One of the questions raised by the algorithm roll-out, according to Gary Illyes of Google, is the anomaly of websites on desk top versions having more links pointing to them than to the mobile version. Whilst working to deal with this issue, Google have warned Website owners that condensed content on their Mobile pages might affect rank. This says quite strongly that the latter may well experience some type of penalty, probably in a negative ranking context, if they do not make efforts to reinforce their material. Gary Illyes has also indicated on a technical level, that Rel=Canonical Tags may start to operate the same task performed by Rel=Alternate Tags, so embedded is this software. In reference to all of this, Google is providing advice to Website owners in advance of the roll-out of the Mobile-first index algorithm. It is basically advising them how to provide “compelling mobile experiences” in compliance with the search and ranking algorithm demands. In plain language, now is the time to optimise for both website versions in order to keep up with current user trends. The reality in search indicates that there are discernible behavioural trends showing that not only should you optimise for mobile target audience engagement but also for desktop versions. Internet user patterns suggest that they are shifting from one device to the other depending on information requirements. If this user model is to be the future in search, then website owners need to recognise the moments when users change from one to the other to strengthen SEO on both platforms in appropriate ways.

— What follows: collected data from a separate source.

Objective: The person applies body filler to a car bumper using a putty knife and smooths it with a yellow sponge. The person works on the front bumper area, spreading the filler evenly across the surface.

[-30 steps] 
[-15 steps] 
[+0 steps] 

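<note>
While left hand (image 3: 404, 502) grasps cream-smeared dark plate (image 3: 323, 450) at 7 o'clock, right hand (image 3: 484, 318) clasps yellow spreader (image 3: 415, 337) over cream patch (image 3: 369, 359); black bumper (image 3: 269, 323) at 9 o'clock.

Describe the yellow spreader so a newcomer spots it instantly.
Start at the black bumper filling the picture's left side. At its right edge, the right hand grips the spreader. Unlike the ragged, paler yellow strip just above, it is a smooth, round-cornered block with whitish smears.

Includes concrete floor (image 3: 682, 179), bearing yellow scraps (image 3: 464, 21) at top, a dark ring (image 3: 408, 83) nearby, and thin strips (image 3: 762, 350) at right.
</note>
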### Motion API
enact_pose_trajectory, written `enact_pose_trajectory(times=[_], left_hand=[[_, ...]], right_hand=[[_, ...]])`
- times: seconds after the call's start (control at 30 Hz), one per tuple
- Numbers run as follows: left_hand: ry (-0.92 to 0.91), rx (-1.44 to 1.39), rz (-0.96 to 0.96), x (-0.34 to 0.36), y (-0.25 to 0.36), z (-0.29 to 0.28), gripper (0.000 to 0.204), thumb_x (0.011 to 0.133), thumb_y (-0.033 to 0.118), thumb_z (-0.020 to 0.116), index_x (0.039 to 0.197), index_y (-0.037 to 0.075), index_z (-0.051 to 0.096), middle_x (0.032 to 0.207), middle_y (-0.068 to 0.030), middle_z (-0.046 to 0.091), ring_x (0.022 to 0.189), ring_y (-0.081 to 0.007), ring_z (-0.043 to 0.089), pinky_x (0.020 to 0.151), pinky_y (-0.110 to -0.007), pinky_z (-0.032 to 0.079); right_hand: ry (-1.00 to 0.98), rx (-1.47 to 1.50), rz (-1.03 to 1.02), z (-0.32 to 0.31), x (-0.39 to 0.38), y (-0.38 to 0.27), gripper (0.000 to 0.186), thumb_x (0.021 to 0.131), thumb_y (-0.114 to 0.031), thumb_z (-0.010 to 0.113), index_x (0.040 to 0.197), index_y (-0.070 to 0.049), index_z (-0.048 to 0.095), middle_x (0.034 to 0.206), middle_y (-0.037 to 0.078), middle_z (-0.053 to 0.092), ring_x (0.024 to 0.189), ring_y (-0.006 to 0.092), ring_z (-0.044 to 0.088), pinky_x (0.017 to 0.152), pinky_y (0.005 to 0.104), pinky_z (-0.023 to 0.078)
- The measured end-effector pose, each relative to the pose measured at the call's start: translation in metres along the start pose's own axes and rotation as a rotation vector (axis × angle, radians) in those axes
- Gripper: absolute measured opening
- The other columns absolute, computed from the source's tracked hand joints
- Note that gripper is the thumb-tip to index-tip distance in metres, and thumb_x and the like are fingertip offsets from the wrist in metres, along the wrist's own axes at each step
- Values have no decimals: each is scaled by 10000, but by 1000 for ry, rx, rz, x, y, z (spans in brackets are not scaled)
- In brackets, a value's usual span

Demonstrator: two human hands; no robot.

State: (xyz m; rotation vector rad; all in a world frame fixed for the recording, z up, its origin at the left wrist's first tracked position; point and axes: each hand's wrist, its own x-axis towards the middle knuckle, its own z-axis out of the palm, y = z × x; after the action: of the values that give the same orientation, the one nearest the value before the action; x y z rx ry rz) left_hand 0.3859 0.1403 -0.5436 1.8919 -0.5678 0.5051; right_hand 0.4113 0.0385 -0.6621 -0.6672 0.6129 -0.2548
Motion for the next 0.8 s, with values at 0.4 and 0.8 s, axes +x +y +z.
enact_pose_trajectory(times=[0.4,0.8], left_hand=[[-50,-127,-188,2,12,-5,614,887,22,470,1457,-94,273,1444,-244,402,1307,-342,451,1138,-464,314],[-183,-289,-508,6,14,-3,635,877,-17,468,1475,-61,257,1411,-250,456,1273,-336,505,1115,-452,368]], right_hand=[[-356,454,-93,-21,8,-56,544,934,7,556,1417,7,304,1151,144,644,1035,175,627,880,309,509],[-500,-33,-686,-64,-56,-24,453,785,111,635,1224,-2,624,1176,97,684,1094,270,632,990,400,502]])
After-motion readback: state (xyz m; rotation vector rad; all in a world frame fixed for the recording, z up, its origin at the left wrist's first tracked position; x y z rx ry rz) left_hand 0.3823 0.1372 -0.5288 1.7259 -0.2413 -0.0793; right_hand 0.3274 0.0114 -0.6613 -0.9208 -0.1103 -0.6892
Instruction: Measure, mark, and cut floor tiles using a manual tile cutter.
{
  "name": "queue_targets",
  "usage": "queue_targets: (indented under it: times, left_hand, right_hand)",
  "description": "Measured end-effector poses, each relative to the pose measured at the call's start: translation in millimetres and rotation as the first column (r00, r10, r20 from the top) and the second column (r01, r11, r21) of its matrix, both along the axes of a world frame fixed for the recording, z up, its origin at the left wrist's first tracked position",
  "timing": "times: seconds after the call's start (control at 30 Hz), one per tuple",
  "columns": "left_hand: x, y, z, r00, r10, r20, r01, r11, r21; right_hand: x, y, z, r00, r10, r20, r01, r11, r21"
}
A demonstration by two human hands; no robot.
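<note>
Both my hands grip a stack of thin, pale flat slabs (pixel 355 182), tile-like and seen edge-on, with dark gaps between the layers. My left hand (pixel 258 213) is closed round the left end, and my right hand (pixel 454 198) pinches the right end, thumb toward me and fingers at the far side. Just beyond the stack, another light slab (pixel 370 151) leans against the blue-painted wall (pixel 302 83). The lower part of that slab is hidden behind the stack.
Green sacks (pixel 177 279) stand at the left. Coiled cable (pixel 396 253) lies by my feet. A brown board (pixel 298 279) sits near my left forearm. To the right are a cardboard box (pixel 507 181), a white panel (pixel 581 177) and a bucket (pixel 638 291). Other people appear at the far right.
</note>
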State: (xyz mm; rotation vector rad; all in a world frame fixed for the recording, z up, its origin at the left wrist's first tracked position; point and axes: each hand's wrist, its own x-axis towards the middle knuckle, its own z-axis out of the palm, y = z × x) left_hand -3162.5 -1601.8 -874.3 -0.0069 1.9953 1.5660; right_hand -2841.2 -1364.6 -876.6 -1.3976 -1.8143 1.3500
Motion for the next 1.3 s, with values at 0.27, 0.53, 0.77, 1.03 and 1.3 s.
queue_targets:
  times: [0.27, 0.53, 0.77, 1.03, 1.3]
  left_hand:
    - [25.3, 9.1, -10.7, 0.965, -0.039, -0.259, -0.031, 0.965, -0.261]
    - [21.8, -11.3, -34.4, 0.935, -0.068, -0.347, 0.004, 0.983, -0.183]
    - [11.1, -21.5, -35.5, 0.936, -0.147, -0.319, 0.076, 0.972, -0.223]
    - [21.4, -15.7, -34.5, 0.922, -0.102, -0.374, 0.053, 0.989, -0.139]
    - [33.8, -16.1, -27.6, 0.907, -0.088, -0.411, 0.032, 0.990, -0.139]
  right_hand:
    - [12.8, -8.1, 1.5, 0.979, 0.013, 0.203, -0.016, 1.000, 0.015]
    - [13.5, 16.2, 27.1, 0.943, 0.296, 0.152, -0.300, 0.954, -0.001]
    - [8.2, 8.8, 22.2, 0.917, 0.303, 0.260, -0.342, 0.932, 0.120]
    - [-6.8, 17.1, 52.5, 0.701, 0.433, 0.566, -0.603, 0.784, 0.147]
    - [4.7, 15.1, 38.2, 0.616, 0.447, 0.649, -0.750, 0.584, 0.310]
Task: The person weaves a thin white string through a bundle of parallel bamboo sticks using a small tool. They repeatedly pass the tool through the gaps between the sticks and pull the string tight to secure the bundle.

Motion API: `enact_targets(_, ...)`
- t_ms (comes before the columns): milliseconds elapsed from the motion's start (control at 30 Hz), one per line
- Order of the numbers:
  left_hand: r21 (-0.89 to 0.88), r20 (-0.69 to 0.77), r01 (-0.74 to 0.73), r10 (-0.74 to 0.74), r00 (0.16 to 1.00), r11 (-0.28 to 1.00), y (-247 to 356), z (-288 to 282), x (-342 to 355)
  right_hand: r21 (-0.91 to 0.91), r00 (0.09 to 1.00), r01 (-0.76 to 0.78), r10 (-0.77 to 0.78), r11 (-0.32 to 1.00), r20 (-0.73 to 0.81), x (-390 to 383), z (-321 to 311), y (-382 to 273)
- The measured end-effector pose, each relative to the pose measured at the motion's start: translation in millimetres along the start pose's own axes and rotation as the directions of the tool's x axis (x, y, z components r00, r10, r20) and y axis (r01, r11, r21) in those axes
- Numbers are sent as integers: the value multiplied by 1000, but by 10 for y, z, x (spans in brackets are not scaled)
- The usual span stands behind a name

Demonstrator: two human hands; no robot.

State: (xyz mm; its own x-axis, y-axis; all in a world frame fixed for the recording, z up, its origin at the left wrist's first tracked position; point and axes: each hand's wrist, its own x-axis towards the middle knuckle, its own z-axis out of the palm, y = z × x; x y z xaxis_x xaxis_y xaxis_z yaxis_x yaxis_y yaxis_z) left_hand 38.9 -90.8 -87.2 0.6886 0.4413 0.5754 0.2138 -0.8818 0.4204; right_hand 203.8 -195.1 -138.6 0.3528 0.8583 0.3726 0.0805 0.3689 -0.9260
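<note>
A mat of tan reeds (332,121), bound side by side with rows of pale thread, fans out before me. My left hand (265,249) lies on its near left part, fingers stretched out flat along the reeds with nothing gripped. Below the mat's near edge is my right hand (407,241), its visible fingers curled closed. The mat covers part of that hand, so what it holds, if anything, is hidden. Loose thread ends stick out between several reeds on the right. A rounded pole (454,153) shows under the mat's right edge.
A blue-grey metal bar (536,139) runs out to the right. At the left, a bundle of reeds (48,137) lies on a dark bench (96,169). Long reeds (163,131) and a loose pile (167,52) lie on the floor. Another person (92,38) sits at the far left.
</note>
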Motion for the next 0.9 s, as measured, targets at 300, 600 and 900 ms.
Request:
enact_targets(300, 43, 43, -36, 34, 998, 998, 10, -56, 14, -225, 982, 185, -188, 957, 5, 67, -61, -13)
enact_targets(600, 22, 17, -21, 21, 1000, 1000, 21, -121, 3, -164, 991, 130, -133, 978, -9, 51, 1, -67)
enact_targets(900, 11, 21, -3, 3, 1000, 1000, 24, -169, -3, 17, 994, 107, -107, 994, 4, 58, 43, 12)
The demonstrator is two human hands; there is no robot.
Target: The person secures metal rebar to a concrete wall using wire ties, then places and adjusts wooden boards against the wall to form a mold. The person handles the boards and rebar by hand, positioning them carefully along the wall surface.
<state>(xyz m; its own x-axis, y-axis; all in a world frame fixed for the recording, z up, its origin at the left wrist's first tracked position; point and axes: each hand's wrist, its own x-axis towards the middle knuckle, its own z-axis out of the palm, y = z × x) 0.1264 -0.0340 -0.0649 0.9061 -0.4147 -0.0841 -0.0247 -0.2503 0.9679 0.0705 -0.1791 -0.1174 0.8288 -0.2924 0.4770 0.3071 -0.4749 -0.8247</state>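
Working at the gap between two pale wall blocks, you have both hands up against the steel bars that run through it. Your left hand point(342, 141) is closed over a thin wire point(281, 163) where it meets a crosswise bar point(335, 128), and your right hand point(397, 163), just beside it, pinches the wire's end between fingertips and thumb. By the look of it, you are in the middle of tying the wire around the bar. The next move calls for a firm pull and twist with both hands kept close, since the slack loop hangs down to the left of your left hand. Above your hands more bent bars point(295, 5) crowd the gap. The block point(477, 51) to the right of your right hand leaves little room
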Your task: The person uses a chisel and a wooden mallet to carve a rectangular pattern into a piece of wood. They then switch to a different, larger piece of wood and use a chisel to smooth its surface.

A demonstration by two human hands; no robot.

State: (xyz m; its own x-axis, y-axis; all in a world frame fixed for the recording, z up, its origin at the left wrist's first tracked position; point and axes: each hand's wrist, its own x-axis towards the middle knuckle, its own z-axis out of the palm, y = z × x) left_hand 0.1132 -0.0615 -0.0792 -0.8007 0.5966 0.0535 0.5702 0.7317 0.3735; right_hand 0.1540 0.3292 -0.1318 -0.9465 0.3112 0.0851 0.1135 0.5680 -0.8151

What can you do to comply with Google’s Mobile first Index algorithm?

Primarily you need to pinpoint the moments when each device ( Desk top or Mobile) is used for visitors accessing your business website. Consequently, it is essential that you optimise content for those particular moments and also optimise your website for the particular device.

Your goal as a goods or service provider is to first attract visitors to your website, then engage them sufficiently with interesting and informative content and finally convert them to the desired action through an irresistible service or product offer. You have to remember that you will only reach the desired outcome by complying fully with Google’s algorithms which are designed to enable you to climb the rankings in the SERPS. By become more visible on the Internet you more open and available to potential visitors.

In practical terms you have to be constantly aware of the need to ensure mobile-friendliness with the implementation of AMP or responsive design.

With the recognised user shift between both desktop and mobile versions it is imperative that you optimise for both to ensure equal performance.

Mobile content should be beefed up accordingly, considering how much content is recorded by Google’s Mobile-first index.

To increase ROI ( Return on Investment),  user impact signals  and call to action triggers need to be tracked and analysed so adjustments can be effected to produce the required positive user outcomes.

There is undoubtedly a growing awareness that Google is concentrating on the importance of mobile in their continuing journey towards providing optimal user experience across all platforms.